Please repeat exactly the lines below from the one containing "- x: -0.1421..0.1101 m" down to the one containing "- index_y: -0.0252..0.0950", both included, and nothing else.

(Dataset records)
---
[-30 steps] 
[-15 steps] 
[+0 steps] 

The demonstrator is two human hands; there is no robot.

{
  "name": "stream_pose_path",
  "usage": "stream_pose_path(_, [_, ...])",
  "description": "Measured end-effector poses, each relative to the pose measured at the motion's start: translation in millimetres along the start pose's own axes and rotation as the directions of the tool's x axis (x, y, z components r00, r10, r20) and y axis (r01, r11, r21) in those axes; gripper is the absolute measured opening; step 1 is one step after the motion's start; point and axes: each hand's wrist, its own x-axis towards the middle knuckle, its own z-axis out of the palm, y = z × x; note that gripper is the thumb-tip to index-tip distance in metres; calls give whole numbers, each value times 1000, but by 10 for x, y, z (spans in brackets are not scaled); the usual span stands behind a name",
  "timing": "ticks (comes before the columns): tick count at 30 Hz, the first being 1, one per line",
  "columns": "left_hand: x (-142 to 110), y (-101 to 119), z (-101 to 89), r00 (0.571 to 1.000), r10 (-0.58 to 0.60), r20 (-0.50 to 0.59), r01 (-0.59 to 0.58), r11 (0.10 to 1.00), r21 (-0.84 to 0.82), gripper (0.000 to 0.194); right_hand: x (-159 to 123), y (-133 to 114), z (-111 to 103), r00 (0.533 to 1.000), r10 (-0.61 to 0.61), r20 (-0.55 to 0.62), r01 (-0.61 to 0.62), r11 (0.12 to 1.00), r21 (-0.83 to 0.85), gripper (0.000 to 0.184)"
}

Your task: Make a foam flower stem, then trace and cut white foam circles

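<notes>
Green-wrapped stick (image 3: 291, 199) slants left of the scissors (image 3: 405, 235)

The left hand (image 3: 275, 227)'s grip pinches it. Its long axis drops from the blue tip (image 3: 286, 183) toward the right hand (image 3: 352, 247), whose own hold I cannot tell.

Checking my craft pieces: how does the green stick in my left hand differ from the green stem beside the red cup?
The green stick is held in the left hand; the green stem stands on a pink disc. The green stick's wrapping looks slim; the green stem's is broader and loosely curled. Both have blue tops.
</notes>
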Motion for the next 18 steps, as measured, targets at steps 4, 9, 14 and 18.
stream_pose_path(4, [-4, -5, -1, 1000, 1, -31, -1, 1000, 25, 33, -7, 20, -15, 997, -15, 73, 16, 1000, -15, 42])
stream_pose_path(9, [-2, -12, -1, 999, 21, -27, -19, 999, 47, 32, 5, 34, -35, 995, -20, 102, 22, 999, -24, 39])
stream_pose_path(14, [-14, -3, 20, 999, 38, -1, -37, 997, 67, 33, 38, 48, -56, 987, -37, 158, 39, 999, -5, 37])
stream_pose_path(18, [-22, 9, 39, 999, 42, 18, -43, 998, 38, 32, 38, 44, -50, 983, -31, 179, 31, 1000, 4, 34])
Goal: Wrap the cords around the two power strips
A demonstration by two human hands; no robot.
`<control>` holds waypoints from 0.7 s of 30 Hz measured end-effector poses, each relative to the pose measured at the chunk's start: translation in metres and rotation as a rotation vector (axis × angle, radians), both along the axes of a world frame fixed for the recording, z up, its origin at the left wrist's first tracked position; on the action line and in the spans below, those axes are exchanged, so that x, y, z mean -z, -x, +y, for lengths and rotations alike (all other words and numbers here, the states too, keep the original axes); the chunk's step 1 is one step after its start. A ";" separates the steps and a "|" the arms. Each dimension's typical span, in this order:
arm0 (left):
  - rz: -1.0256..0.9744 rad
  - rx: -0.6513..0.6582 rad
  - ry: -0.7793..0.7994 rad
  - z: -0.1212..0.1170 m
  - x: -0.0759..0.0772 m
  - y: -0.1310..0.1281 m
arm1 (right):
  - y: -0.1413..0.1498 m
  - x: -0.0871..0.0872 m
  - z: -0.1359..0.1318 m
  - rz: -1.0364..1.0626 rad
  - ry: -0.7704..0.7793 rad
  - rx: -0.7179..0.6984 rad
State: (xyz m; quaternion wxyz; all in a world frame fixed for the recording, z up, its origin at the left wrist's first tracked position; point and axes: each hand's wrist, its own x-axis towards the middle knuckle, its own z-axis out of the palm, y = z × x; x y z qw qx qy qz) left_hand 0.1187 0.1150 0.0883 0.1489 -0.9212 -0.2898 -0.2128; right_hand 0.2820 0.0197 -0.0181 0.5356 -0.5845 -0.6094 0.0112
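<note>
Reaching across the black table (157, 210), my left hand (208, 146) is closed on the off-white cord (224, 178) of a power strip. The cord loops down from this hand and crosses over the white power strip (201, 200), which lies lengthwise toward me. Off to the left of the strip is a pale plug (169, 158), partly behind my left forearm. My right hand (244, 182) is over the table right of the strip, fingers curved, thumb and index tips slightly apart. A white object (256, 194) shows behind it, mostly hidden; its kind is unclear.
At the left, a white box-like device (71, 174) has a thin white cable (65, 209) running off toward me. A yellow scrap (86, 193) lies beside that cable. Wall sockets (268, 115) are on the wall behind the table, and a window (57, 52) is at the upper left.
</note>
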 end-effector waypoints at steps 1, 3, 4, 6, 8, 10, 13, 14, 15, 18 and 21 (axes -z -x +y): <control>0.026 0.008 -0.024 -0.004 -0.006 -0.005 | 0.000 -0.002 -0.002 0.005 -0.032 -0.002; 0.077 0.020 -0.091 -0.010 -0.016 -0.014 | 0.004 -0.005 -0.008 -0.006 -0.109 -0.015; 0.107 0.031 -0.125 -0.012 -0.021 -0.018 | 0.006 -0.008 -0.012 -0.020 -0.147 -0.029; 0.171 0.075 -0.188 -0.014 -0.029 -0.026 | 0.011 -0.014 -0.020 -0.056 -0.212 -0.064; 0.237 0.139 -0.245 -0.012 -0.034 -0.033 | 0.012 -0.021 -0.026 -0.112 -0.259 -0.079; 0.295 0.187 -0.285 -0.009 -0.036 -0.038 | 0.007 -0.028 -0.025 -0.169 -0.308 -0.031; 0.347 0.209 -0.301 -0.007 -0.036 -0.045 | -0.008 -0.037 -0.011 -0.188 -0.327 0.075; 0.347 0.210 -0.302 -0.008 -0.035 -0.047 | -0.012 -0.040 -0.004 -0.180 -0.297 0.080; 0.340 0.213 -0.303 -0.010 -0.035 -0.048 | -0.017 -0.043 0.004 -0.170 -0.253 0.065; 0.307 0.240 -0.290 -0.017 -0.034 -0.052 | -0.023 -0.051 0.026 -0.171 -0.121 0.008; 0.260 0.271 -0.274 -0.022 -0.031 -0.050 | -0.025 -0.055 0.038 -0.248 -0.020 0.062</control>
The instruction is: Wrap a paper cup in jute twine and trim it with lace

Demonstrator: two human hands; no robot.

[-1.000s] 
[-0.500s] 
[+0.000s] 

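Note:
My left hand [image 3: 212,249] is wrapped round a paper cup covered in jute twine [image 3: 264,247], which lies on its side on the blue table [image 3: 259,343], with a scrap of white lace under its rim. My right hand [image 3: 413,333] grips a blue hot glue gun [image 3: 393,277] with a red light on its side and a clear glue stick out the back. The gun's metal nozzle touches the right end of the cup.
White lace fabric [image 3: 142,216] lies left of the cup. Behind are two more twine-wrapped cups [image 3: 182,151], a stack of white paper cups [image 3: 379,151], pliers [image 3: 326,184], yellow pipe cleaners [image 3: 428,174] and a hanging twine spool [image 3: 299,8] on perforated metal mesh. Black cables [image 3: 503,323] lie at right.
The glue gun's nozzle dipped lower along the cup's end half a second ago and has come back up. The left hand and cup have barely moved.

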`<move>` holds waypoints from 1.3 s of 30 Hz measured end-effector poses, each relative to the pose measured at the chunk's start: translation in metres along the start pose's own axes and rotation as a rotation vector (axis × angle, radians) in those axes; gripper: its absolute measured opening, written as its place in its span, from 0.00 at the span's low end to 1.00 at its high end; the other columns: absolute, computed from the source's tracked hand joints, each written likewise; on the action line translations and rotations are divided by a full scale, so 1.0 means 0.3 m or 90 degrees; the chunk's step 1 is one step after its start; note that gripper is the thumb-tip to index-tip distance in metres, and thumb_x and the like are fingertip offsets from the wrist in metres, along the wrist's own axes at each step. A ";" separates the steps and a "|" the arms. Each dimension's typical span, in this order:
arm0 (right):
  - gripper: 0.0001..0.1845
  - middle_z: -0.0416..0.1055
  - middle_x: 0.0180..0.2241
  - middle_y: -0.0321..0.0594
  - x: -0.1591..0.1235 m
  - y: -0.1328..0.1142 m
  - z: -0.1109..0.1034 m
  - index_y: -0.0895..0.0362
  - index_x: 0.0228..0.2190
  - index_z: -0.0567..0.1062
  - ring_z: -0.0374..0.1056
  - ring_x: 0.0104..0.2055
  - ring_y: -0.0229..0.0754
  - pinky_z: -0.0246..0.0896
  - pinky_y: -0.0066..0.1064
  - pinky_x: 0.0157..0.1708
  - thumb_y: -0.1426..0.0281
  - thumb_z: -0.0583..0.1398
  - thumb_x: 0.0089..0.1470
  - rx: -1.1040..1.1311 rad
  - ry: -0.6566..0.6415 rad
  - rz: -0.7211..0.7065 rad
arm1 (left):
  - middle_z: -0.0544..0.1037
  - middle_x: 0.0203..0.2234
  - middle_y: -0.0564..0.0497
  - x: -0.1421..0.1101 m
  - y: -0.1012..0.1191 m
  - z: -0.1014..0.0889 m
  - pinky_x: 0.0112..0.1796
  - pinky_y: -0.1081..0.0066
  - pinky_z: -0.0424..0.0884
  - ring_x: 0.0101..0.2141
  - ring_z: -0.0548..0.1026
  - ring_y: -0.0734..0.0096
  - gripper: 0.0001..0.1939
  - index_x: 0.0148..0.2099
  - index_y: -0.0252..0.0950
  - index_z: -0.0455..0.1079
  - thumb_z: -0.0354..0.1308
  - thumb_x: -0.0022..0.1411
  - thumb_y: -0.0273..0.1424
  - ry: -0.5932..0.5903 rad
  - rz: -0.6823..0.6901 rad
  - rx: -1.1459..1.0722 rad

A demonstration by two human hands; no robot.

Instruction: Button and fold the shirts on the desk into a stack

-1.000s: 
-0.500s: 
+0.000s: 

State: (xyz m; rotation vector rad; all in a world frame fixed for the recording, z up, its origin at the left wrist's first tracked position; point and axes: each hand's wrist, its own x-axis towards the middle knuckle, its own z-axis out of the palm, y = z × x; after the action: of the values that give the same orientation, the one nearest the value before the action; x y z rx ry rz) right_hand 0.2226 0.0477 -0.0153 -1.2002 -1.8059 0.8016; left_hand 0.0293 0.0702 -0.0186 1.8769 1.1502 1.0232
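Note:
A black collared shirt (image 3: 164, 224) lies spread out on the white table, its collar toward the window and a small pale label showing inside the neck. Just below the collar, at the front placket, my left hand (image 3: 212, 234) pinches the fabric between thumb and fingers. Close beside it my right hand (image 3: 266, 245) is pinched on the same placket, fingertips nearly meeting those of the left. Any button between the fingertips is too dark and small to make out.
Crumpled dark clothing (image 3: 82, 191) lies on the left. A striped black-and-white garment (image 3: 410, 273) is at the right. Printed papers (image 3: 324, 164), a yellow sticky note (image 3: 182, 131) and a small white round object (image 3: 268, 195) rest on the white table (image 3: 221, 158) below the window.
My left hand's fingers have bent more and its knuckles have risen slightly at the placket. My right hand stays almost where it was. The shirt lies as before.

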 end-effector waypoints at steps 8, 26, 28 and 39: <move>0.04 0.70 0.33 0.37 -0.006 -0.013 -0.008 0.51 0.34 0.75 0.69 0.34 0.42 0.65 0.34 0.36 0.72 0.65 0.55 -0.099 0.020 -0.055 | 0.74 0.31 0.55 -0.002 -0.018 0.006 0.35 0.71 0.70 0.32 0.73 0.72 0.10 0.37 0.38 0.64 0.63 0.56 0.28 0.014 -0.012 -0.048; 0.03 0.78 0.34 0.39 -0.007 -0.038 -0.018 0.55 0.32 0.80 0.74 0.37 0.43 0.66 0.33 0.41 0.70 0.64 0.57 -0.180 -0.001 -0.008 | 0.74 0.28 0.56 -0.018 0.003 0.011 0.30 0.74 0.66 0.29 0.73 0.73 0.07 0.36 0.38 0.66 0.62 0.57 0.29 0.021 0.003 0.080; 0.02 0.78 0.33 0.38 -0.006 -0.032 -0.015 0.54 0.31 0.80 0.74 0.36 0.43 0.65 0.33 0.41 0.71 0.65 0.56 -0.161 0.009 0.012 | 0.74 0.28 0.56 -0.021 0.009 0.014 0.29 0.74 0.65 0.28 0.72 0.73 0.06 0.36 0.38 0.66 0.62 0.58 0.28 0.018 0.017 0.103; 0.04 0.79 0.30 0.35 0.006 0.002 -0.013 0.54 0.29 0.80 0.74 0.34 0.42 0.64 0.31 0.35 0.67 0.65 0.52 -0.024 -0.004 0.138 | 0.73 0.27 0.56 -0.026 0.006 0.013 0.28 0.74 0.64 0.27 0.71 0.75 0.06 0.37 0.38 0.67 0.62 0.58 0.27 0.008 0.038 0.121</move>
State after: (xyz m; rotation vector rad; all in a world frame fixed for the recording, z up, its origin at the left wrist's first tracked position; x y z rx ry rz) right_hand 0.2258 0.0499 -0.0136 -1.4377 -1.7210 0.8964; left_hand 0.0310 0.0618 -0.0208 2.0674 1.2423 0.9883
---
### Response area
  - x: -0.1421..0.1101 m
  - y: -0.1012..0.1191 m
  - z: -0.1014..0.0889 m
  - pinky_x: 0.0112..0.1796
  - pinky_y: -0.1081..0.0066
  - pinky_z: -0.0424..0.0884
  - ring_x: 0.0101..0.2141
  - ring_z: -0.0548..0.1026
  - ring_y: -0.0734..0.0096
  - gripper: 0.0001..0.1939
  - index_x: 0.0148..0.2099
  - index_y: -0.0252..0.0950

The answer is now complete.